Parler d'éducation peut sembler dédaigneux et paternaliste, surtout lorsque de nombreux systèmes éducatifs occidentaux ne semblent pas empêcher l'hostilité envers la science ou la popularité des théories du complot. Toutefois, il faut se rappeler que lorsque l'armée américaine a envahi l'Afghanistan et l'Irak, le taux d'analphabétisme atteignait deux tiers de la population adulte dans le premier pays, et un quart dans le second. Ce dernier chiffre est similaire à celui de l'Égypte en 2011, alors qu'en Syrie, un adulte sur cinq ne savait ni lire ni écrire. Et même pour la population alphabétisée, l'éducation dans la région est basée sur la mémorisation et la répétition et ne favorise pas la créativité ou l'esprit critique.

Un manifestante durante una protesta por el desempleo, la corrupción y los servicios públicos deficientes, en Bagdad, Irak, el 2 de octubre de 2019

Les pays ayant un faible niveau d'éducation sont généralement plus pauvres, plus inégaux et plus violents - un environnement qui rend difficile l'existence d'un système politique sain. Pour cette raison, 'Abduh a conclu son éditorial en se concentrant sur cette question : "Nos intellectuels, qui veulent que notre pays imite l'Europe, échoueront [...]. Le temps passera et la nation continuera dans son état antérieur, même si elle aurait pu atteindre un meilleur état si on l'avait laissée suivre son évolution naturelle. Celui qui veut le bien du pays n'a qu'à améliorer son éducation ; après cela, le reste suivra.

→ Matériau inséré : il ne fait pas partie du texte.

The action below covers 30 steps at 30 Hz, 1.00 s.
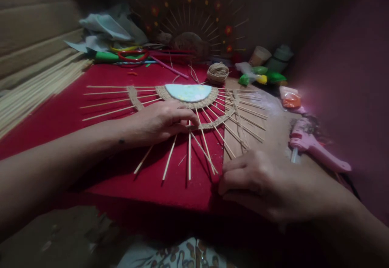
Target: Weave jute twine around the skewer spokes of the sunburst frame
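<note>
Two hands, two stick fans, one twine ball, one glue gun

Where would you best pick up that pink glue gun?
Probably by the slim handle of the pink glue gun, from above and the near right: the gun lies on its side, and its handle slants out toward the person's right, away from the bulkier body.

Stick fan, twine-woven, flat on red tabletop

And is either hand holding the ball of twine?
No, the twine ball sits near the pale blue half-disc, apart from the left hand and right hand.
</note>
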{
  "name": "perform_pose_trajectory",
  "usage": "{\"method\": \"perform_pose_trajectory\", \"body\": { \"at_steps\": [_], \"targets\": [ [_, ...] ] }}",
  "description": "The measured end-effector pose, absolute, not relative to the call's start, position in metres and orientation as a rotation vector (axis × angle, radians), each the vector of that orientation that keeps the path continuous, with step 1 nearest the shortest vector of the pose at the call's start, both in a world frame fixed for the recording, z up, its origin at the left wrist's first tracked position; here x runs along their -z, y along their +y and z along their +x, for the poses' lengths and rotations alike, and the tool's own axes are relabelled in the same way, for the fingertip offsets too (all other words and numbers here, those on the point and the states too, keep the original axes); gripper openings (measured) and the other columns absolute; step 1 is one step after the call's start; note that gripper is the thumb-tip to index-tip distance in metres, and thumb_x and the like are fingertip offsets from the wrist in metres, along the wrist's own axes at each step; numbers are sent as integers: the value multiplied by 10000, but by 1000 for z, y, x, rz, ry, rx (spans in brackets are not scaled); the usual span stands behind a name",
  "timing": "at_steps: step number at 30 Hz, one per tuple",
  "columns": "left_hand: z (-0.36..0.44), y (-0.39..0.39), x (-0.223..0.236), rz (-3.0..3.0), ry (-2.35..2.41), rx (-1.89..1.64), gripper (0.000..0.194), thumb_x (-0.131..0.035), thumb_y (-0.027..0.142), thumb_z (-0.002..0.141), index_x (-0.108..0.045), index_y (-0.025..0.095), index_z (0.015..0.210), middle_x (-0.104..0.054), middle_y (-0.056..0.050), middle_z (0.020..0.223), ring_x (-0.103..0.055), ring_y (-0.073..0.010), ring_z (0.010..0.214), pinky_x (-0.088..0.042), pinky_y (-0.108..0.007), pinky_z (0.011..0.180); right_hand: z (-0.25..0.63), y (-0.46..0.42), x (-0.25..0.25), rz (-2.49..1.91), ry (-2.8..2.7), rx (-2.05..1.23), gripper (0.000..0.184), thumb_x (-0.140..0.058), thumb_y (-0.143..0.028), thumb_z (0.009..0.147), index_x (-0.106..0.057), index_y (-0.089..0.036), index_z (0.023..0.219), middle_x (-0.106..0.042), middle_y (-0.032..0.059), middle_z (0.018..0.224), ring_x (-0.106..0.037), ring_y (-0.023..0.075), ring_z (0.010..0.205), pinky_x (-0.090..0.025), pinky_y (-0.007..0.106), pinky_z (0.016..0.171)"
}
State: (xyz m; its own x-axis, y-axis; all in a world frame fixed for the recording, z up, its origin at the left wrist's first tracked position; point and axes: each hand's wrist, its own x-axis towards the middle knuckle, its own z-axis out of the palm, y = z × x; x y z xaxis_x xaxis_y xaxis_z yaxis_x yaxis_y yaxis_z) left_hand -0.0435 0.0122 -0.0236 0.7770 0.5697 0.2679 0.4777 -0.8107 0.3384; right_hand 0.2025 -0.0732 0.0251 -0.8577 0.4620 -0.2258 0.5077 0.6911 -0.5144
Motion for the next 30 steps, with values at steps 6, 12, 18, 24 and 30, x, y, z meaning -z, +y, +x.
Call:
{"method": "perform_pose_trajectory", "body": {
  "at_steps": [6,12,18,24,30],
  "targets": [
    [-46,10,17,2671,853,-500,216,-500,253,909,-688,217,1011,-620,-69,928,-547,-165,866,-425,-300,767,207,-77,-21,1176,2834,730,75,-522,-202,889,-594,-214,904,-620,-12,664,-507,95,530,-299,211,462],
    [-45,9,18,2655,858,-465,213,-498,235,912,-694,207,990,-613,-67,903,-548,-162,843,-420,-293,757,207,-81,-18,1221,2869,630,167,-503,-203,904,-635,-220,804,-636,-15,635,-514,84,515,-297,210,465],
    [-44,9,17,2639,846,-475,217,-495,261,919,-695,213,989,-623,-62,887,-543,-159,826,-420,-292,763,201,-83,-16,1056,2863,692,215,-468,-81,860,-629,-186,764,-612,-13,651,-475,70,510,-282,218,466],
    [-47,10,17,2649,813,-481,205,-516,262,916,-693,230,1015,-621,-57,898,-544,-158,833,-415,-287,761,206,-85,-15,1036,2925,473,218,-457,-86,862,-615,-178,743,-601,6,688,-490,88,571,-281,238,497],
    [-53,13,20,2666,749,-414,216,-496,254,929,-669,220,1054,-616,-42,885,-545,-138,810,-401,-246,738,219,-51,-14,1399,3115,-9,180,-538,-195,858,-669,-188,735,-626,10,654,-503,104,575,-322,247,551]
  ]
}}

En conclusion, s'immiscer dans les affaires des autres pays ou, pire, essayer d'imposer une certaine façon de faire les choses non seulement ne fonctionne pas, mais est contre-productif. Au contraire, l'aide au développement de l'éducation et de l'accès aux technologies modernes d'information et de communication peut être un moyen efficace de contribuer à l'émergence organique d'un système démocratique.